One course I would love to teach is on Afrofuturist science fiction. I am a big fan of African-American fiction, not because I'm trying to be politically correct, but because so much of African-American fiction is geared to people who grew up in religious, working class and lower middle class homes. Among Afrofuturists, I particularly like feminist Octavia Butler. Butler's works are some of the most radical in the science fiction genre. Even when she gets a little doctrinaire, as in Parable of the Sowers (kind of the Handmaid's Tale of Afrofuturism), her characters always have more complexity than those found in white feminists works, like Margaret Atwood. I also have Brother from Another Planet, the first Afrofuturist major film (so far the only one, though there were a couple of minor blacksploitation entries in the seventies), which is interesting but the sound quality makes it slightly hard to understand.
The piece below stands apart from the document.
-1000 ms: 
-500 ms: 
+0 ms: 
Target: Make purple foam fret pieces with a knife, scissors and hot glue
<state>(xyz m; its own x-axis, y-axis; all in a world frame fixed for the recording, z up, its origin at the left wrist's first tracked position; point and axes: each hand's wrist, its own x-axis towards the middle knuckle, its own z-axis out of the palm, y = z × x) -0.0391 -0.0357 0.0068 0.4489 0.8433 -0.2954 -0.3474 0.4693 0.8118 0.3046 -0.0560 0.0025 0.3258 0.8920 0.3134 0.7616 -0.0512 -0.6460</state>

And I would be remiss if I didn't mention the classic of all Afrofuturist works, Black No More by George Schuyler. Black No More is a hilarious sendup of racism in which all blacks are turned into whites through a scientific process and a one of these new whites becomes a member of a KKK-like organization. Unbelievably, impossibly politically incorrect, especially in the racist thirties, Black No More is the ultimate in science fiction's exploration of race.

1 comment:

  1. Thanks Amanda. I checked your review out. Very interesting!